§ **Prompt**
Everything from the first line of the data below through the line that contains "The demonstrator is" should be written out exactly, please, and nothing more; the pictures stay out.

§ **Information supplied**

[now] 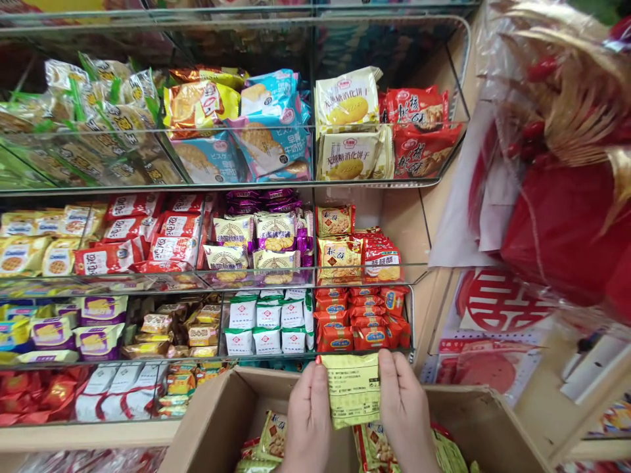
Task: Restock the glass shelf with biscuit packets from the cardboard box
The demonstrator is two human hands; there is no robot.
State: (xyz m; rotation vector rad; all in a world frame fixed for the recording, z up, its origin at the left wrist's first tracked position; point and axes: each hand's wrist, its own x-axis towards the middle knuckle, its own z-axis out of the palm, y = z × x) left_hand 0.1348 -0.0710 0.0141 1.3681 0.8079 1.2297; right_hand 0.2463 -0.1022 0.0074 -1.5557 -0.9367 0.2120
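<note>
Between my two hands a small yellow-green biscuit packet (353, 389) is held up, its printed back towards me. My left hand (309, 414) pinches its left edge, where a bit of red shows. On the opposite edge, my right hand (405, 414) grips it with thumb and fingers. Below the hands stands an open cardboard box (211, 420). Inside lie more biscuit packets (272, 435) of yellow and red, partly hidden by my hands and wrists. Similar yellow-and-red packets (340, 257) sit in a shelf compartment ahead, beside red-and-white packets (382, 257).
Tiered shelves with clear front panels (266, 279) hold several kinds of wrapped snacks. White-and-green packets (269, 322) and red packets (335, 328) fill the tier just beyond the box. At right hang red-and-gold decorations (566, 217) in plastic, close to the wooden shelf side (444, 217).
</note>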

§ **Result below**
[now] 
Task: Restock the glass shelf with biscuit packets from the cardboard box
The demonstrator is two human hands; there is no robot.

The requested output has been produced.